Instructions to follow
Note each line in the data holding the string "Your" and report it.

Working data

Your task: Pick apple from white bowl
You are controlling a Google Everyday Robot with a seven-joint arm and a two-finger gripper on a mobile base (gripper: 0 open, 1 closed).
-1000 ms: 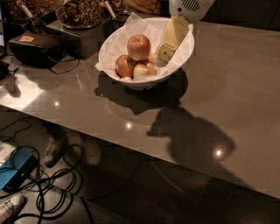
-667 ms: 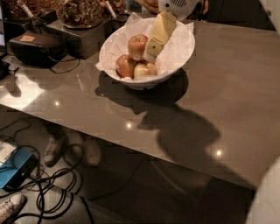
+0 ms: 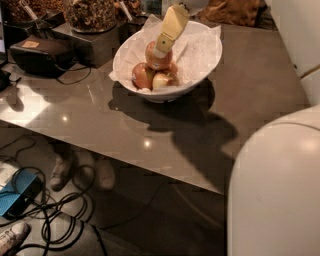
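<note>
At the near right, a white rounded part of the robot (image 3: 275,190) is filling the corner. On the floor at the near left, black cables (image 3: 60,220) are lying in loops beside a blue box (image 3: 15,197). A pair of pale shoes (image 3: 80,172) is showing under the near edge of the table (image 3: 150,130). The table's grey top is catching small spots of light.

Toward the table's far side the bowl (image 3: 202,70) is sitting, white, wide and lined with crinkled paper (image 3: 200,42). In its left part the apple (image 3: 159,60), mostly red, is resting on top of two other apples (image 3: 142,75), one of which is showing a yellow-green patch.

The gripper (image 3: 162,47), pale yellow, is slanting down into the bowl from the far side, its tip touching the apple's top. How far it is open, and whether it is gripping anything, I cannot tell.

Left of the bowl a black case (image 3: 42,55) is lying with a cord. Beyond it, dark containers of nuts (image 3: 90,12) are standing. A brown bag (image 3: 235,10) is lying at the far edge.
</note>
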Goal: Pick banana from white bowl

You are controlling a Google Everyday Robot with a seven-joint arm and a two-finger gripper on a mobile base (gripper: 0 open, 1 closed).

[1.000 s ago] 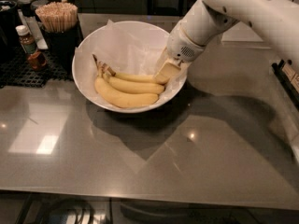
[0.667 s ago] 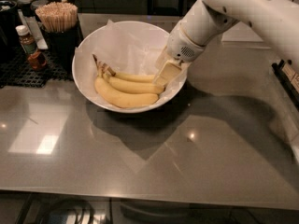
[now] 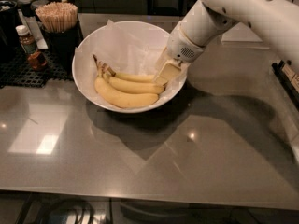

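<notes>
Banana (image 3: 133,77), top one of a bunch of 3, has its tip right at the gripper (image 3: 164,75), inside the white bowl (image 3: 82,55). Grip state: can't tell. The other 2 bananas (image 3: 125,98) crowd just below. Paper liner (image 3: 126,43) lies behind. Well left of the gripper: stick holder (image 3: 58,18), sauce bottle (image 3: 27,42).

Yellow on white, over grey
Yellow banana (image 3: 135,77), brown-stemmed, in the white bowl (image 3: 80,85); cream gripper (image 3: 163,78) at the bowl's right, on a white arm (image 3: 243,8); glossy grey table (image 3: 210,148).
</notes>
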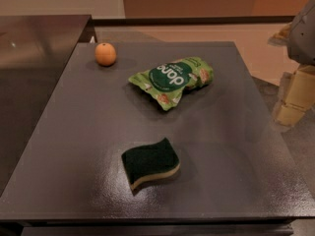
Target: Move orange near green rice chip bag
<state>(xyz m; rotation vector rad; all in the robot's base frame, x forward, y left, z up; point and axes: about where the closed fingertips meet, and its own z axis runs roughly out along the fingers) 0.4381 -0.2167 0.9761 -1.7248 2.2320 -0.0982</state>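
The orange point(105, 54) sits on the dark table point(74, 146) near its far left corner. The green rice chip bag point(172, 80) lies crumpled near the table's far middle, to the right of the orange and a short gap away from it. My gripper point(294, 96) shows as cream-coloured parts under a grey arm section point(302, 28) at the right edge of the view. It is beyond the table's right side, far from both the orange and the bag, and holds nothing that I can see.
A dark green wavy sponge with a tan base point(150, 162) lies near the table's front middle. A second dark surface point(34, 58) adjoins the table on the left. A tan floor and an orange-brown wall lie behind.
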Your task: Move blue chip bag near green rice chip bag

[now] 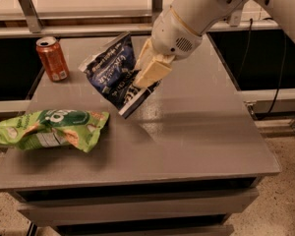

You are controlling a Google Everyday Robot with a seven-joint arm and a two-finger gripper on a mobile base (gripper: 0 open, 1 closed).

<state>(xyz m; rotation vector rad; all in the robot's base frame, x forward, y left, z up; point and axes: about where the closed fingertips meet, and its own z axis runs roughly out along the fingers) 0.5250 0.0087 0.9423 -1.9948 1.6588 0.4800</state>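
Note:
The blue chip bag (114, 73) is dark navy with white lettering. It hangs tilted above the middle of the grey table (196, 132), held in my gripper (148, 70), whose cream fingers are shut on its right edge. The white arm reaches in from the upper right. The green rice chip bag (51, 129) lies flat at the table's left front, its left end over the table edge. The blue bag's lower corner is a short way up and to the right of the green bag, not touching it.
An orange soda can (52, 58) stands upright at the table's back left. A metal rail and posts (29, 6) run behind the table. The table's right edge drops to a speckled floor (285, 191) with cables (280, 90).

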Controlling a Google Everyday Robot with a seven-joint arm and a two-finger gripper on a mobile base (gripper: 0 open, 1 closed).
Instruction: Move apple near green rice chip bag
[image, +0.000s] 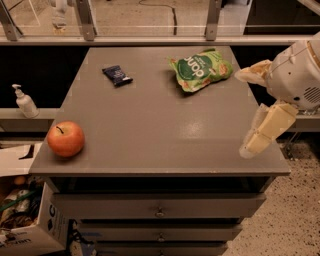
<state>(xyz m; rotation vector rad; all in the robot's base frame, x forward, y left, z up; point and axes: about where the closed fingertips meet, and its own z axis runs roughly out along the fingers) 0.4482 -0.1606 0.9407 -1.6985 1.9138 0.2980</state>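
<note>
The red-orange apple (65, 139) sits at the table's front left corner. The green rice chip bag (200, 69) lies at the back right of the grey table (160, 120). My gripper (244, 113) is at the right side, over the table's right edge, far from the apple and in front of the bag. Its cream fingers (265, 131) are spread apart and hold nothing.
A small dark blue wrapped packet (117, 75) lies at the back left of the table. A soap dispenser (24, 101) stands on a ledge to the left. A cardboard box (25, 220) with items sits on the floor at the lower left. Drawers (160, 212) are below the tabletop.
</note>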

Reply
Your task: Pick apple from white bowl
Your task: Move blue chip bag near green rice chip bag

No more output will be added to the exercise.